Hi Michael and Guy, Chuck here: What I am about to relate is the honest truth: Way back when I was in high school I had a friend who was fascinated with 2 things: Submarines and pliesiosaurs (sp?). Anyway, he somehow got his hands on a surplus marker bouy, about four or five feet in diameter, and used it as the core of a home-made sub. He filled the bottom with concrete until he had an approximate neutral bouyancy, then built a superstructure resembling his favorite aquatic dinosaur. My friend (Vincent) was physically small in stature so fit in the "cabin" just fine. The sub was launched in a nearby reservoir and the details of that first voyage are lost to the mists of time, I do remember our ersatz Nemo cruising triumphantly, however the deep dark "sea" eventually claimed the plucky submersible.

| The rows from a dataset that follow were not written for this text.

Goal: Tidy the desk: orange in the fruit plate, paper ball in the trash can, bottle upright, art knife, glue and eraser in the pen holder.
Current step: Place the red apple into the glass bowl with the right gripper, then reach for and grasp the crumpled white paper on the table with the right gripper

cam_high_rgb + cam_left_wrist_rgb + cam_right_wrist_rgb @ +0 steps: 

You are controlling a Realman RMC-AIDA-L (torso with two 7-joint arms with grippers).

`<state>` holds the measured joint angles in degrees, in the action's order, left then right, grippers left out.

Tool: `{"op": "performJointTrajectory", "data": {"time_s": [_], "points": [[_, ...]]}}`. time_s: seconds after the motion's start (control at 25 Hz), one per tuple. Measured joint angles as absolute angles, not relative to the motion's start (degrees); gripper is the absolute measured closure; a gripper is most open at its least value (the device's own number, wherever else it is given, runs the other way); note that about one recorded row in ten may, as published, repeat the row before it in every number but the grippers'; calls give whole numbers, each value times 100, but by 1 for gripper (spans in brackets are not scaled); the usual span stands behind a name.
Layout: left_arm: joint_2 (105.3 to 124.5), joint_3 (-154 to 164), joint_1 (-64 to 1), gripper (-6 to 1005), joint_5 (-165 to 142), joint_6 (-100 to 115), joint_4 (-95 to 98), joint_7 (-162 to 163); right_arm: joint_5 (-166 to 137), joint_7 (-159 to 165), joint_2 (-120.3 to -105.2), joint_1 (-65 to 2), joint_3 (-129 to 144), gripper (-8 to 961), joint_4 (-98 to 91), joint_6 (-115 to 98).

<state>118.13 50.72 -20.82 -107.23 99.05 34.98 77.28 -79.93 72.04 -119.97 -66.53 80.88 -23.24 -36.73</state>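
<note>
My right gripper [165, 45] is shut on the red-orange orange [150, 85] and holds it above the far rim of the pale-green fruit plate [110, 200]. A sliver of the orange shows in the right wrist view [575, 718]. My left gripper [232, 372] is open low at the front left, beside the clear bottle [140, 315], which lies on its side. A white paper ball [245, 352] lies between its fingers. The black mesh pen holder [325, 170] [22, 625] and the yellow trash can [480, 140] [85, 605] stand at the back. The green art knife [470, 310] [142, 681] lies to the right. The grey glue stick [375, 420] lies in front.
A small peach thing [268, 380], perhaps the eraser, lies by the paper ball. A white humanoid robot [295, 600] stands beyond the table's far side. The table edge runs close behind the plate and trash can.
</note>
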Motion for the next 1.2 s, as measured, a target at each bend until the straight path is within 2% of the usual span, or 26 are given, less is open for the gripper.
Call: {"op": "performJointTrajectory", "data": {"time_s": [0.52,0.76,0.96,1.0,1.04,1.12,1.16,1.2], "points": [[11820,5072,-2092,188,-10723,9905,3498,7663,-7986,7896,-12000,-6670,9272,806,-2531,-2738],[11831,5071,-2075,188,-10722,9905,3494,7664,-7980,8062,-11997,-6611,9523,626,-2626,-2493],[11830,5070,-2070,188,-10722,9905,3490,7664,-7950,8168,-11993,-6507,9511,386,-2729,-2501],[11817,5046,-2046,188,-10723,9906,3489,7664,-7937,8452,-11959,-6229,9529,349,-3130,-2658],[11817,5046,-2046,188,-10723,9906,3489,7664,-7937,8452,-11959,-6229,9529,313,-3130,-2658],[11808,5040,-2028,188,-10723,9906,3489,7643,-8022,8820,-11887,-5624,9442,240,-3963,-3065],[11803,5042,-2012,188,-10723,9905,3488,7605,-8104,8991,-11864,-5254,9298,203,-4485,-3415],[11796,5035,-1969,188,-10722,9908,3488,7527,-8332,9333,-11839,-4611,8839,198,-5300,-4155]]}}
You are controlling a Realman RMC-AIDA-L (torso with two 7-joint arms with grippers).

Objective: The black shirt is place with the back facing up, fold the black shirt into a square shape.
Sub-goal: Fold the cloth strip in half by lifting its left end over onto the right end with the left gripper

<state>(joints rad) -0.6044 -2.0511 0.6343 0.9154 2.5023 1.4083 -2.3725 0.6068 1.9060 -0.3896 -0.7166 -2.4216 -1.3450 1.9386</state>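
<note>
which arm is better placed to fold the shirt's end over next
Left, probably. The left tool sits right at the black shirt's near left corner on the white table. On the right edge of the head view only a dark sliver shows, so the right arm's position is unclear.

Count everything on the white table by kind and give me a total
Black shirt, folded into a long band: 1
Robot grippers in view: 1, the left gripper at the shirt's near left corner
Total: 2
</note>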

Something about a hatch not sealing properly, IIRC. To this day, the wreck remains in that same body of water, and is sometimes seen during times of low water. Vincent survived the scuttling, though we eventually lost touch. He could be anywhere now, from commmanding a nuclear sub for the US Navy, to working on a Europa ocean probe for NASA, to pearl diving off the coast of Japan. Really, I didn't make this up!
Quoting Michael Carnes <moogiebird@earthlink.net>:
Hey Guy, 'Scuse my ignorance, but I didn't know there was much in the way of wreck diving around here. There was plenty of it back in New England, between harbors and places like Lake Champlain. Were any of the larger bodies of water around here ever used for commerce? What's down there?